The students that completed the first draft early on,
they were able to obtain meaningful feedback.
They were able to isolate elements that were missing from their storytelling.
And they were able to get started on those changes much earlier.
This also made them more confident.
And as they gained that confidence, they were more likely to take risks
in their own storytelling, in their shooting and in their editing.
As I was going through this process with them,
I was also completing my master’s project.
And I was myself riding a roller coaster of emotions.
The serendipitous timing of this really allowed me an opportunity to see
what my students were confronting.
And the pieces of the puzzle were beginning to fit together.

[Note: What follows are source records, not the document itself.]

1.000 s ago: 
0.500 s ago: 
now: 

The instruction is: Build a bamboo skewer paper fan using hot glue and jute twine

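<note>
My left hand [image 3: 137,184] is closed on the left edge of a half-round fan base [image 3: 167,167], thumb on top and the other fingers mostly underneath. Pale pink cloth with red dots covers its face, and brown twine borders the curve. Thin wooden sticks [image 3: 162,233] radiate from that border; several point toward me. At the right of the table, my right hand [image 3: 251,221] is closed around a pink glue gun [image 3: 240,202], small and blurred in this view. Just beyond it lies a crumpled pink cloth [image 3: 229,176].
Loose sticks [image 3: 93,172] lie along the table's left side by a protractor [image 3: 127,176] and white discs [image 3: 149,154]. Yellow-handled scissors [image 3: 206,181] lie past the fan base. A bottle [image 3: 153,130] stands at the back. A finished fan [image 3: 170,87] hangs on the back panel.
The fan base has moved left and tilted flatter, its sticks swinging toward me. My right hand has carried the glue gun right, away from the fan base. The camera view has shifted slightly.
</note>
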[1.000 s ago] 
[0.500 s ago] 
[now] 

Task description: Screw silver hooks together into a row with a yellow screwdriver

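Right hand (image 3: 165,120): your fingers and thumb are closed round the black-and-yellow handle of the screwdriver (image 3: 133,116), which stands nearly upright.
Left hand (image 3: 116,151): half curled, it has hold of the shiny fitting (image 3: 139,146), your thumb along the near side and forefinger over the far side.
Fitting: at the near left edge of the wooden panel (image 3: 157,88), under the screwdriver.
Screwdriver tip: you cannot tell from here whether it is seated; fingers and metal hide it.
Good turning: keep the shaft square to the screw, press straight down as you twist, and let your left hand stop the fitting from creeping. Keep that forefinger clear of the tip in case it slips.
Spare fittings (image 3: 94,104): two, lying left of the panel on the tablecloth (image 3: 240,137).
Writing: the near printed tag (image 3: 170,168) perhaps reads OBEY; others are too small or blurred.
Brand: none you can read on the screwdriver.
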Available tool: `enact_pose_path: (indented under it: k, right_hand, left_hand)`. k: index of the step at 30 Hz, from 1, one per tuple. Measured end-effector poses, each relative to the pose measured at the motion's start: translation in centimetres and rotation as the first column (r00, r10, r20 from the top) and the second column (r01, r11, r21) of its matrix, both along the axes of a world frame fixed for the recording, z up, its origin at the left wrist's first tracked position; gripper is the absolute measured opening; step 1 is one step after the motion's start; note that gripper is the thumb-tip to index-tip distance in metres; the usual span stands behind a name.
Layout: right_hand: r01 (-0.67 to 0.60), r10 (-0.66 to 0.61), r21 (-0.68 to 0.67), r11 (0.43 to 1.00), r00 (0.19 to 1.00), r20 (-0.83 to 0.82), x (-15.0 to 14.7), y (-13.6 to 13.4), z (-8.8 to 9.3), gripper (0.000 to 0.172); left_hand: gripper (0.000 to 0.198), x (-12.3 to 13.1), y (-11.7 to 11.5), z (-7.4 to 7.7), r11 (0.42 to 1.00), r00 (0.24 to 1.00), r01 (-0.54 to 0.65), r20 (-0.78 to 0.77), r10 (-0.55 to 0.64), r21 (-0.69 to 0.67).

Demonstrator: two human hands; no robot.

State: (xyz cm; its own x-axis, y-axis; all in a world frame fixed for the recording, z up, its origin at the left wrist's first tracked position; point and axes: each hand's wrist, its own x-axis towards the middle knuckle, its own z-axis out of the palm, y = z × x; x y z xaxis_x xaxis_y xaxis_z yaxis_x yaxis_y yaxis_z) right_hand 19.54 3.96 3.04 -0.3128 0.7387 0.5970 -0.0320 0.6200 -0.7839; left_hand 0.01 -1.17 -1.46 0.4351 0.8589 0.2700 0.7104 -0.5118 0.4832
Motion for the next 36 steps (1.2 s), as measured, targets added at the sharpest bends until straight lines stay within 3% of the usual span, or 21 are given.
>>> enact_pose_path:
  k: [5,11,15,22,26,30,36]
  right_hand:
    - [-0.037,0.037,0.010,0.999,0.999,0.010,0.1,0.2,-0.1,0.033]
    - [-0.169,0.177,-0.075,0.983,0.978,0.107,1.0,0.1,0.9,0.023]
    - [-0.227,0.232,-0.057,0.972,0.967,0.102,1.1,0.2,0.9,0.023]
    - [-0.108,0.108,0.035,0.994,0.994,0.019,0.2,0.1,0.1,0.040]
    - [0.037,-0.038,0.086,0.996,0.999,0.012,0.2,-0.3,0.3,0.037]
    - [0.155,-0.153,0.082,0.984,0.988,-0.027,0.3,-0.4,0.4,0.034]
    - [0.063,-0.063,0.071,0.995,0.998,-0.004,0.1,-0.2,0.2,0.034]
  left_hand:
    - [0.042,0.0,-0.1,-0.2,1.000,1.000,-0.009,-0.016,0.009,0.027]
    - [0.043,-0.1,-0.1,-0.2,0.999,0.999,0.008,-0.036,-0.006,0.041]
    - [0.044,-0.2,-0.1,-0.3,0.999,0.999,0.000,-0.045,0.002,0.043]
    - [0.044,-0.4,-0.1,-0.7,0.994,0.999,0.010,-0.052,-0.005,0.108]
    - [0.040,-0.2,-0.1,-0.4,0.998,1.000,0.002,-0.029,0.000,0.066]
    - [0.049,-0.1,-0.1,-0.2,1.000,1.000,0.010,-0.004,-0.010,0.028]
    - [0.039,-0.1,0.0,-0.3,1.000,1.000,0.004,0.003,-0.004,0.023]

We all have that answer inside of our heads
to the ‘I am’ statement.
What it turned out to be for my students was, actually, a powerful predictor
that answered the ‘I am’ statement.
It was a powerful predictor for how they might do on the capstone.
What kind of work they might produce and how successful they might be.
If I can transform my own approach at the beginning of the process,
when I’m working with students, there’s a chance that I can also combat
the psychological factors that are preventing hard working students
from making meaningful progress.
And, if the students can transform their own thinking,
they also have a higher probability of a successful outcome.
These days, I start the capstone process
asking students to shift their thinking.
I ask them not to think about the capstone project as a problem
that they have to overcome or work through.
But I ask them to think of it, instead, as an opportunity for them to dream big,
to work slow and to walk away with a really successful story.
Along the way, I talk about failure as an essential part of the capstone process,
I encourage them to fail early and fail often.
I also tell them that their first drafts are going to suck,
but that it’s also going to lead them to some unexpected leaps in their work.
I talk about my own mistakes and I definitely talk to them about fear
and how crippling it can be and also how it can lead to shame.
Last spring, I finished my master’s project.
And at the end of my defence, my committee members
were talking about the possibility of being published
and the possibility of a future exhibit.
And I laughed a little bit uncomfortably.
Because the reality was that I was just relieved that it was over.
And, then, one of them turned to me
and she said: ‘Jenn, you know, this is really just the beginning.’
And there it was, the biggest revelation of all for me.
I hope students walk away from the capstone process
with an amazing documentary project.
And so many of them do.
I also though hope they walk away with a greater sense of confidence
about what they’re capable of and perhaps a more affirmative answer
to that ‘I am’ statement.
Because, in the end, the capstone experience
is really just the beginning of all that they will face in life.